If the Standing Quo Buy is lifted, the Business expects to file the amendment to
its Third Amended and Restated Certificate of Incorporation, which was
beforehand accepted by the Firm’s stockholders at the assembly held on March
14, 2023
, to (a) raise the complete amount of licensed shares of the Company’s
Class A prevalent inventory (“Class A typical inventory”) from 524,173,073 to 550,000,000
shares of Class A popular stock (the “Share Improve”) and (b) effectuate a
reverse stock break up at a ratio of one particular share of Class A prevalent stock for every
ten shares of Course A popular inventory (the “Reverse Stock Break up”). The Reverse
Inventory Break up together with the Share Raise will permit the conversion (the
“Conversion”) of the Firm’s AMC Favored Equity Models (“AMC Desired Fairness
Models”) into shares of the Class A typical stock.

Settlement Payment in Course A Frequent Stock

Final settlement of the Shareholder Litigation will be topic to a formal
settlement agreement and formal court docket acceptance. However, in buy to allow for the
Standing Quo Order to be lifted now and permit the Conversion of AMC Most well-liked
Fairness Models into Class A prevalent stock to progress, the Enterprise has agreed to
make a settlement payment to the Plaintiffs’ class in the kind of Class A typical
stock (the “Settlement Payment”). The obligation to make the Settlement Payment
only arises if the Standing Quo Buy has been lifted and the Conversion has taken
location. Topic to these situations, the Business, on behalf of the named
defendants, has agreed, promptly adhering to the Conversion, to make a settlement
payment to the report holders of the Class A popular inventory as of the Settlement
Class Time (as described under). The settlement payment will consist of one particular share
of Class A typical inventory for every single 7.5 shares of Class A typical inventory owned by
these kinds of report holders as of the Settlement Class Time (right after giving effect to the
Reverse Stock Split). Based mostly on 51,919,239 shares of Course A popular inventory
(write-up-Reverse Stock Break up) held by the Plaintiffs’ course as of March 31, 2023,
an combination of 6,922,566 shares of Course A popular inventory would be issued in the
Settlement Payment. With a full estimated 156,260,885 shares of Course A widespread
stock superb quickly following offering influence to the Conversion of AMC
Preferred Equity Units into Class A prevalent stock (article-Reverse Stock Split and
Conversion, primarily based on AMC Preferred Fairness Models exceptional as of March 31,
2023
) and issuance of the Settlement Payment, the shares issued in the
Settlement Payment would stand for close to 4.4% of the excellent Course A
prevalent stock on a pro forma basis.

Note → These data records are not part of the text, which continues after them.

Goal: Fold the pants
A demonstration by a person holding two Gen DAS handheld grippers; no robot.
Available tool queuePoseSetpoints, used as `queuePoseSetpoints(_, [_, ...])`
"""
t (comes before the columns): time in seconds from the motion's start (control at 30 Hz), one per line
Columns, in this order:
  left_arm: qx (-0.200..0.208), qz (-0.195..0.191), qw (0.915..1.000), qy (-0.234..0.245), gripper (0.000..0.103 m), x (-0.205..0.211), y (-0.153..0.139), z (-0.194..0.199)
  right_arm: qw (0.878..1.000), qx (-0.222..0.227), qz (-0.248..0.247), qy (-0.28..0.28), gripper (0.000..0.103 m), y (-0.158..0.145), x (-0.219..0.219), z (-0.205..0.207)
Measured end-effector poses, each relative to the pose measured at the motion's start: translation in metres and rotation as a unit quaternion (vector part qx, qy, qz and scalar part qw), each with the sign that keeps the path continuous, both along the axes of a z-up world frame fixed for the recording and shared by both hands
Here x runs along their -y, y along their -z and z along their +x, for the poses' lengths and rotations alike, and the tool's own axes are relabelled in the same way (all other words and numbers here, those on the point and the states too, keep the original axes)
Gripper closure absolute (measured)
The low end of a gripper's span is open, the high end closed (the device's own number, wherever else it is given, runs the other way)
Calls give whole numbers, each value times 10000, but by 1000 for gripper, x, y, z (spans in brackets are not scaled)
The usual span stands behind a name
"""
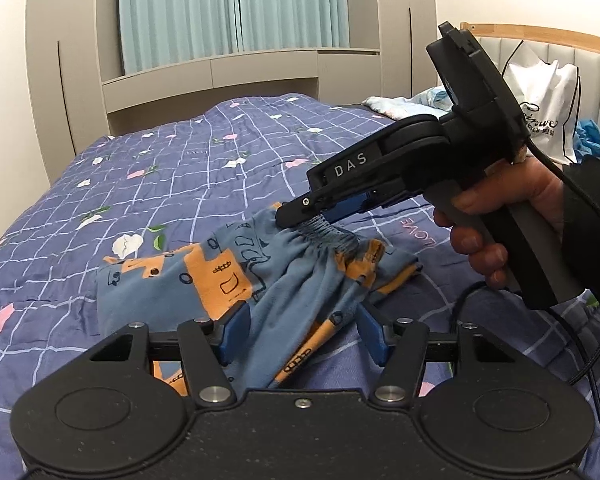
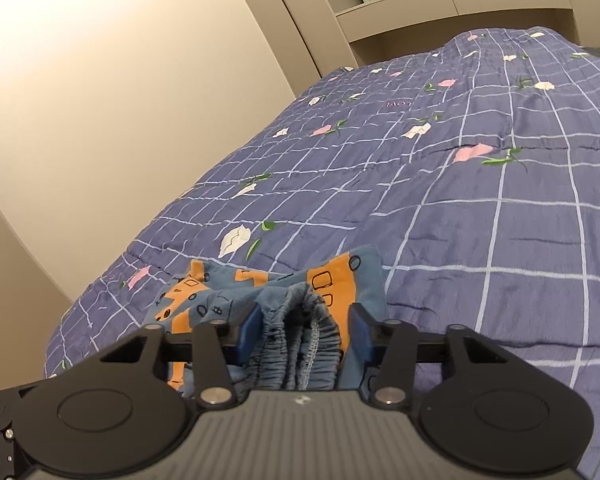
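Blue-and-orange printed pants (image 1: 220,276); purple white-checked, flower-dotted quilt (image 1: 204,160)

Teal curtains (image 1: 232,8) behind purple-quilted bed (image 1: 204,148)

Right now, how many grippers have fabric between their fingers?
2. Left gripper has a pants leg between its fingers; right gripper has the gathered waistband, lifted above the bedspread.

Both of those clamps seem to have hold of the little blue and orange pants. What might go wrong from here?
The right gripper pinches only the bunched elastic waistband of the blue and orange patterned pants; that thick, springy edge might slip free.

The left gripper has cloth passing between jaws that look fairly wide apart, so its hold may be loose.

The black cable hanging by the hand could snag on the purple checked floral quilt.
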State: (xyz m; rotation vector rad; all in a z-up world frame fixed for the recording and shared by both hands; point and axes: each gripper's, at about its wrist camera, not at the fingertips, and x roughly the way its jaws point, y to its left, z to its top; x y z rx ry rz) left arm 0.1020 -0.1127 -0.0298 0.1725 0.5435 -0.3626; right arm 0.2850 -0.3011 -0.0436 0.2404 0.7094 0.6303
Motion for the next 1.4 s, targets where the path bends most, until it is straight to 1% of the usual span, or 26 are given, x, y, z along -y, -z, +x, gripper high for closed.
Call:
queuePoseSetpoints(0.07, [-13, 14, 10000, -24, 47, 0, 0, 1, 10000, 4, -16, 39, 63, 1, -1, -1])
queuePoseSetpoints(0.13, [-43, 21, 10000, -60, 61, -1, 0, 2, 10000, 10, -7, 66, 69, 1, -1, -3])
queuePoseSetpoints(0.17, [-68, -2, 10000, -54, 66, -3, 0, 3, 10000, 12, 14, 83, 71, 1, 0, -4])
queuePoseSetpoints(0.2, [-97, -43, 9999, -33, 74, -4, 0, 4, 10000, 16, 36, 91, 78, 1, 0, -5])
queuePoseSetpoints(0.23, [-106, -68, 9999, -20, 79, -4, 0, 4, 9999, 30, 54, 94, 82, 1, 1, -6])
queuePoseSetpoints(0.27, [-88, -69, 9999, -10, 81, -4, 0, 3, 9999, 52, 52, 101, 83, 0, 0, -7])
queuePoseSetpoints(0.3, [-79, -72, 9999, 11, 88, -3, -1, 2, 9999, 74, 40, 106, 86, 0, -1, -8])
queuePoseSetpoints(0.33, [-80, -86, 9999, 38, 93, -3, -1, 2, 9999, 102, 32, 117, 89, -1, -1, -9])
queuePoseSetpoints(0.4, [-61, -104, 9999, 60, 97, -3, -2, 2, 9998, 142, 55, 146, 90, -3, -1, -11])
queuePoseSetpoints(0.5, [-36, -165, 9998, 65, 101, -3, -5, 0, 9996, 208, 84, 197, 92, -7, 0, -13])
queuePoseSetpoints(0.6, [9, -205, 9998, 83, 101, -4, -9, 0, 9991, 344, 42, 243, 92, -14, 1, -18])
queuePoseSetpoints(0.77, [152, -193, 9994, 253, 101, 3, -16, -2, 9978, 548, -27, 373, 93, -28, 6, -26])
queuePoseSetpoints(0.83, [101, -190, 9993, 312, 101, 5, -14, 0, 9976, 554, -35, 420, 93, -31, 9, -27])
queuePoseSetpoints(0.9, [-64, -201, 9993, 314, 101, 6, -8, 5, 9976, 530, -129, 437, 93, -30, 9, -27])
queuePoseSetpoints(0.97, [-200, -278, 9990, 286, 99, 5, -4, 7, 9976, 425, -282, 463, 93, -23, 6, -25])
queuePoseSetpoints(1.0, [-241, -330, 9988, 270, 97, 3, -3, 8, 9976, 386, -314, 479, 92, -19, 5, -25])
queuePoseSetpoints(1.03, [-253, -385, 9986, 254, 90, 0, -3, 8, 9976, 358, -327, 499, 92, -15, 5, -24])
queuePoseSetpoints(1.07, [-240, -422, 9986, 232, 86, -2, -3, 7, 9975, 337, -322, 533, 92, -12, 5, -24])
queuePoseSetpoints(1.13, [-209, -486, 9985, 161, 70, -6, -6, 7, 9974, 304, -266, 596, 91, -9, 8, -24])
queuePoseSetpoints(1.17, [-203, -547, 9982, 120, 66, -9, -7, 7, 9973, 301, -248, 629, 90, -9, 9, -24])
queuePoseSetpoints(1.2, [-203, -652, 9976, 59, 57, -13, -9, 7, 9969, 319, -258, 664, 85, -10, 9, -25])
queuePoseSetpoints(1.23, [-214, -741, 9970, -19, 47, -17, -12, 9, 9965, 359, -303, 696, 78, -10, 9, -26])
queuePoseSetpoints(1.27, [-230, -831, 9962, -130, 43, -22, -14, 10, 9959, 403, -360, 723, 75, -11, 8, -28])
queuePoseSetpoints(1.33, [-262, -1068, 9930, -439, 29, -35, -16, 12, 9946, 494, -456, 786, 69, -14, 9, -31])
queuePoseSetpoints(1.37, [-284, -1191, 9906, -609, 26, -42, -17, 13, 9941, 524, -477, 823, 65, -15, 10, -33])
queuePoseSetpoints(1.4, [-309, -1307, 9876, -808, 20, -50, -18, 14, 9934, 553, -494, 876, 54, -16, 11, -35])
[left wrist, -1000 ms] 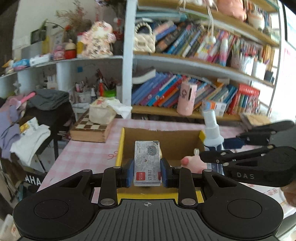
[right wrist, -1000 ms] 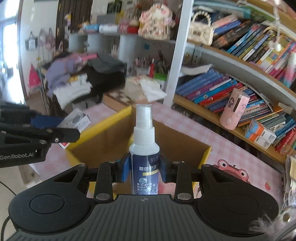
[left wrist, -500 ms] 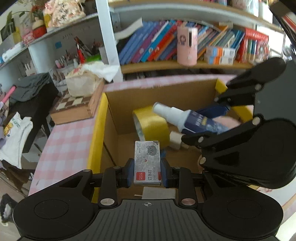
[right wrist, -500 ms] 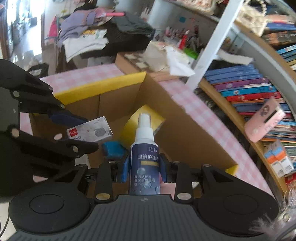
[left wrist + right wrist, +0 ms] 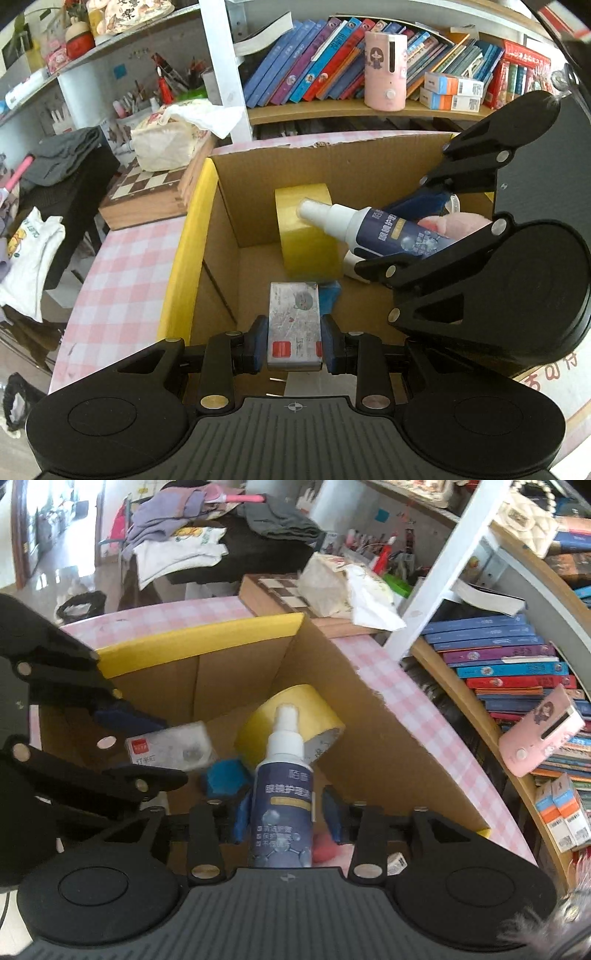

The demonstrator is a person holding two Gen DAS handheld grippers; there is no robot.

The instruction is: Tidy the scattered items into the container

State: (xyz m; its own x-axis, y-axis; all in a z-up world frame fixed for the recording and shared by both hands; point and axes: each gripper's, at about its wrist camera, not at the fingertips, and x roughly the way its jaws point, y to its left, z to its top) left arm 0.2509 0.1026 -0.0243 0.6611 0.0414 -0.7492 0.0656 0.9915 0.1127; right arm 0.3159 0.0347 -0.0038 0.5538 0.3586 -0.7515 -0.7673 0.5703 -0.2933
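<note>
My left gripper (image 5: 293,345) is shut on a small grey staple box (image 5: 294,325) with a red label, held low inside the open cardboard box (image 5: 192,236). My right gripper (image 5: 286,819) has its jaws parted a little around a blue spray bottle (image 5: 282,797) with a white nozzle; a gap shows at the right pad. The bottle lies tilted over the box in the left wrist view (image 5: 373,229). Inside the box are a yellow tape roll (image 5: 306,232), a blue block (image 5: 223,779) and a pink item (image 5: 327,849).
The box stands on a pink checked tablecloth (image 5: 125,273). A wooden chessboard case (image 5: 147,195) with a tissue bag on it sits beside the box. Bookshelves (image 5: 332,70) run behind. Clothes (image 5: 177,542) are piled on furniture to the left.
Both grippers moved from above the box rim down into the box. The spray bottle tipped from upright to lying tilted. The right jaws have widened slightly around the bottle.
</note>
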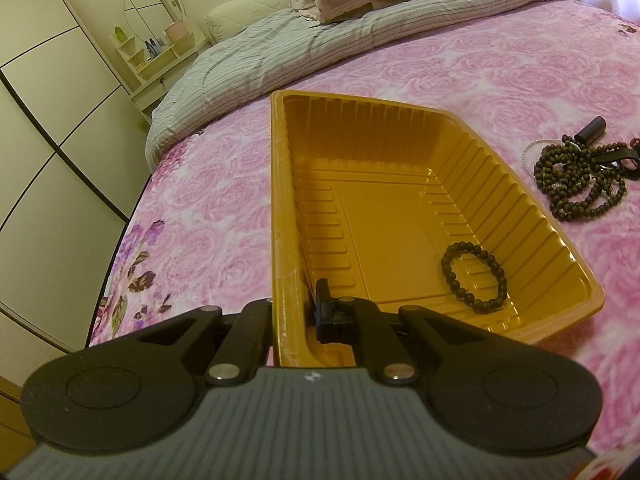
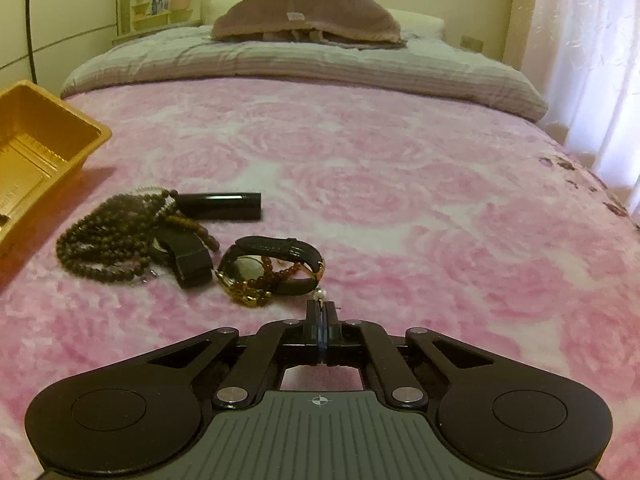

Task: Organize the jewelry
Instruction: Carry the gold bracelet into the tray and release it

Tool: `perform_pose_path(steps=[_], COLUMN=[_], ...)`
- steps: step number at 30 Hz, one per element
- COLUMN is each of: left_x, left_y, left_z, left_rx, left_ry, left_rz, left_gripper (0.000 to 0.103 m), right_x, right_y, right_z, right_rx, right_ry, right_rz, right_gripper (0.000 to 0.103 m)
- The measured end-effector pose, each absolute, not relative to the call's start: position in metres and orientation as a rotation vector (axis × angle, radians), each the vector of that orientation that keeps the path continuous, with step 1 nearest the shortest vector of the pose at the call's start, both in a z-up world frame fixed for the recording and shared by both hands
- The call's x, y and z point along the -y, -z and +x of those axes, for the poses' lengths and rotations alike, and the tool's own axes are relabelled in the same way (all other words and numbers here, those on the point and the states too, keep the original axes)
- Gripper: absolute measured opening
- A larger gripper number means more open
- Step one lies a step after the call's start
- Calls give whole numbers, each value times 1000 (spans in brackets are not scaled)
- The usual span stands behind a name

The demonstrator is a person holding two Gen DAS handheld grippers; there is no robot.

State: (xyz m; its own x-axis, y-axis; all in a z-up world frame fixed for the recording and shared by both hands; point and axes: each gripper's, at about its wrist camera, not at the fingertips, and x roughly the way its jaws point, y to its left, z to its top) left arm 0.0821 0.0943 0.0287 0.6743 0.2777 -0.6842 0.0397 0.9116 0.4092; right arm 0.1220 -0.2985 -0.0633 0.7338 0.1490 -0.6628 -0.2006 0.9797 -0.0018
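Observation:
An orange plastic tray lies on the pink rose bedspread, with a dark bead bracelet inside it. My left gripper is shut on the tray's near left rim. To the tray's right lies a pile of dark bead strands with a black tube. In the right wrist view the bead pile, the black tube, a black watch and a gold watch with a black strap lie ahead. My right gripper is shut on a small pearl piece.
The tray's corner shows at the left in the right wrist view. Folded striped quilt and pillows lie at the bed's far end. A wardrobe stands left of the bed, a curtain to the right.

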Motion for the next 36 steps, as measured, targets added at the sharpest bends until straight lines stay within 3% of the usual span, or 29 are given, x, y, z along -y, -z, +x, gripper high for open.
perform_pose_path(steps=[8,18,29,36], left_x=[-95,-94,-93,-92], left_y=[-29,-28,-27,-26], left_z=[82,82,83,83], left_rx=[-825,-826,-825,-825], left_ry=[-138,-138,-135,-134], left_rz=[414,413,414,411], left_gripper=[4,4,4,4], right_x=[266,155,91,105], right_y=[38,-1,14,17], right_z=[100,93,97,94], right_rx=[-679,-632,-687,-689], right_ry=[-322,-688,-831,-794], right_rz=[-46,5,-67,-28], right_gripper=[0,0,0,1])
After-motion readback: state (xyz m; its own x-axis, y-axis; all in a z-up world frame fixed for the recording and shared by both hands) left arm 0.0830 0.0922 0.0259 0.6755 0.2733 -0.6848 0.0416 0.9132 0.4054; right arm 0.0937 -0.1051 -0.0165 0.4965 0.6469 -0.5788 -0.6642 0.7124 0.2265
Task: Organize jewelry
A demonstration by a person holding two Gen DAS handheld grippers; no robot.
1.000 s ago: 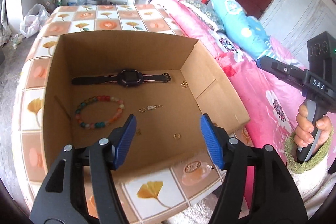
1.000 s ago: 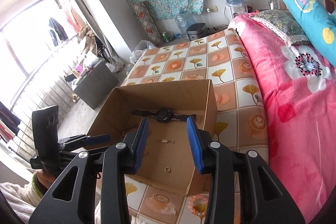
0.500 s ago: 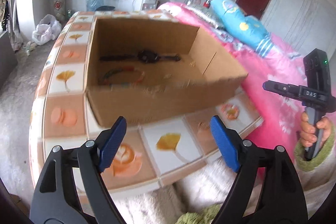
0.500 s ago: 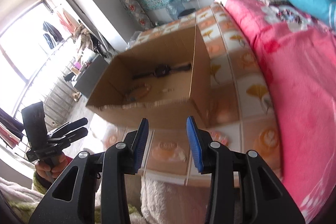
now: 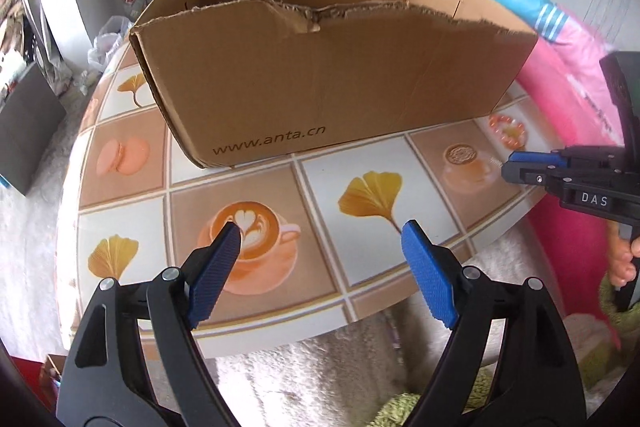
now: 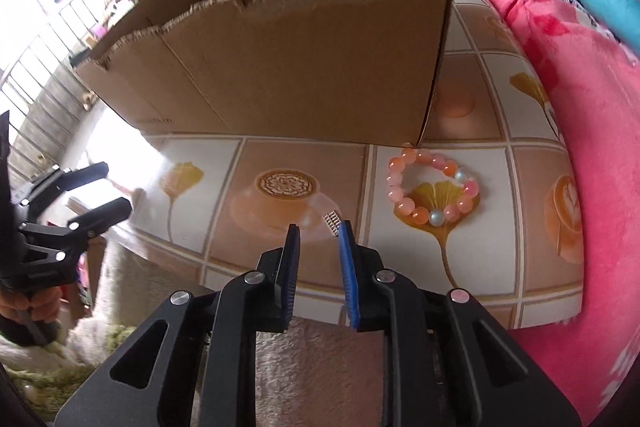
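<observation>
both tools have dropped from looking down into the cardboard box [image 6: 280,59] to hovering low over the tabletop [image 6: 472,291] in front of it, so the box's near wall now hides the watch and beads that showed inside it earlier. the right tool [image 6: 318,233] has just been narrowing its jaws; they stand a small gap apart, not clenched, with nothing pressed between them. a small sparkly silver piece [image 6: 332,222] lies on the tabletop just ahead of its tips, in front of the box and beside the printed coffee cup. a pink and orange bead bracelet [image 6: 434,193] lies on the tabletop at the box's near right corner, close to that silver piece. the left tool [image 5: 320,239] hangs wide open and empty in front of the box's left half, over a printed latte cup.

to my eye the drop means the next item to go into the box is being lined up, most likely the silver piece. it is tiny and flat, so pinching it off the tabletop could easily slip.
</observation>
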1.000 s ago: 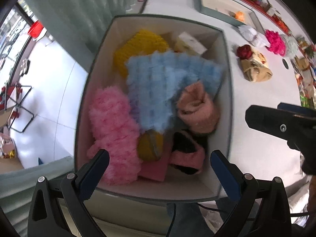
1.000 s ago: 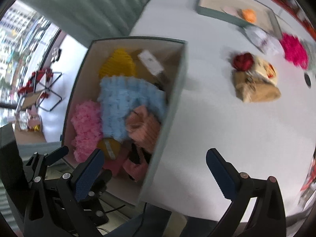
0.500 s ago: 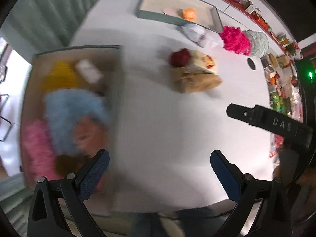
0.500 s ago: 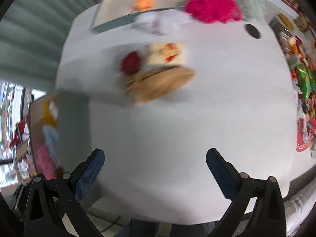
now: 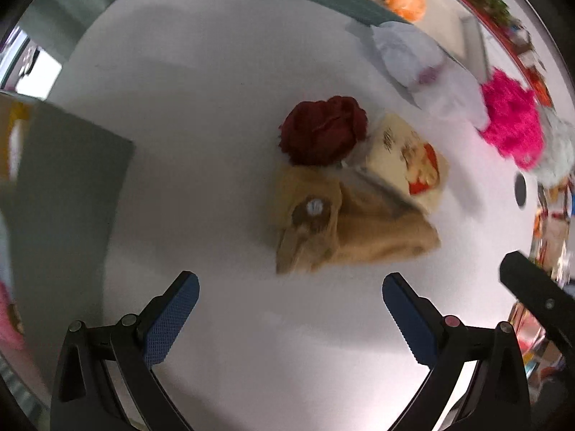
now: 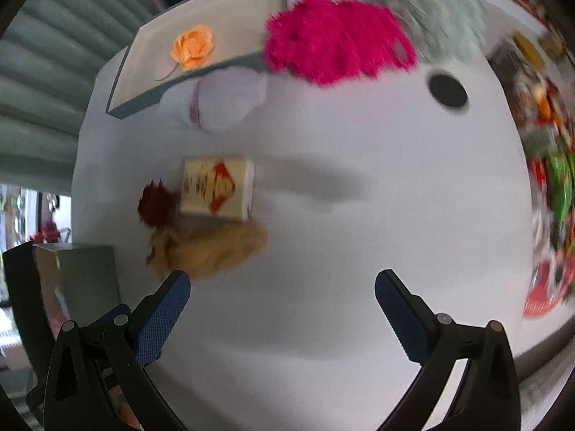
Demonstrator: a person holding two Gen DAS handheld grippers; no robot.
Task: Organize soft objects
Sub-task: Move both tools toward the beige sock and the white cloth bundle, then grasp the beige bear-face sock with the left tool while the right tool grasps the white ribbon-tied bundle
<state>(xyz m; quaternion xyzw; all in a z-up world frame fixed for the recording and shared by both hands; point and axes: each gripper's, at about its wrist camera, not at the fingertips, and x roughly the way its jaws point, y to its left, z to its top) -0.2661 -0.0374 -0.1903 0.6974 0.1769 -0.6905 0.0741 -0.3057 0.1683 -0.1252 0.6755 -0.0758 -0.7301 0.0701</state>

The “Settlement Class Time” means the time at
which the Reverse Stock Break up is powerful (and immediately after giving impact to the
Reverse Inventory Split).

No fractional shares of Class A popular inventory will be issued as component of the
Settlement Payment. In lieu of any fractional share of Course A Frequent Stock that
a registered holder would in any other case be entitled to get as a result of the
Settlement Payment, the Organization will prepare for the disposition of fractional
passions by causing its transfer agent to (i) mixture and market this sort of
fractional passions and (ii) allocate and distribute the internet proceeds from this sort of
sale among the holders of fractional passions as their respective pursuits
appear on the information publications of the Company. On the other hand, in the case of advantageous
holders who maintain as a result of banking companies, brokers or nominees, these financial institutions, brokers or
other nominees may have unique methods for processing the Settlement
Payment and managing fractional shares. If a stockholder holds shares of Class A
typical inventory with a bank, broker or other nominee and has any concerns in this
regard, stockholders are inspired to speak to their financial institution, broker or other
nominee.




Envisioned Timeline of Occasions



The Reverse Inventory Split, the Conversion and the Settlement Payment are matter
to the lifting of the Position Quo Order, which calls for court docket approval, which has
not been offered. The Organization will supply a further update with regard to the
anticipated timetable for these occasions as further facts gets to be offered.





Ahead-Seeking Statements


This Current Report on Variety 8-K involves “forward-on the lookout statements” inside of the
indicating of the federal securities regulations, like the harmless harbor provisions of
the Personal Securities Litigation Reform Act of 1995. Forward-wanting statements
may well be identified by the use of words and phrases these kinds of as “may possibly,” “will,” “forecast,”
“estimate,” “challenge,” “intend,” “approach,” “hope,” “must,” “consider” and other
similar expressions that forecast or show upcoming events or developments or that are
not statements of historical matters. These forward-seeking statements are based
only on our present-day beliefs, expectations and assumptions pertaining to the foreseeable future
of our business, long term designs and methods, projections, anticipated activities
and developments, the overall economy and other upcoming circumstances and discuss only as of the
day on which it is designed. Examples of ahead-looking statements incorporate
statements we make pertaining to the lifting of the Status Quo Order, the settlement
payment and effectuating the Share Maximize, Reverse Stock Split and Conversion.
These ahead-wanting statements require acknowledged and unidentified challenges, uncertainties,
assumptions and other things, and are based mostly on information obtainable at the
time the statements are produced and/or management’s excellent faith belief as of that
time with respect to future gatherings, and are issue to pitfalls, trends,
uncertainties and other facts that could bring about actual general performance or effects to
vary materially from these expressed in or recommended by the forward-wanting
statements. Accordingly, you are cautioned not to put undue reliance on these
forward-wanting statements, which communicate only as of the day they are manufactured.
Forward-on the lookout statements really should not be browse as a ensure of upcoming
general performance or success and will not necessarily be accurate indications of the
moments at, or by, which these general performance or benefits will be obtained. For a
specific discussion of hazards, developments and uncertainties going through AMC, see the
segment entitled “Risk Components” in the Firm’s Yearly Report on Form 10-K for
the yr ended December 31, 2022, as filed with the SEC, and the challenges, traits
and uncertainties recognized in the Firm’s other community filings. The Business
does not intend, and undertakes no duty, to update any details contained
herein to replicate potential occasions or situation, except as required by
applicable law.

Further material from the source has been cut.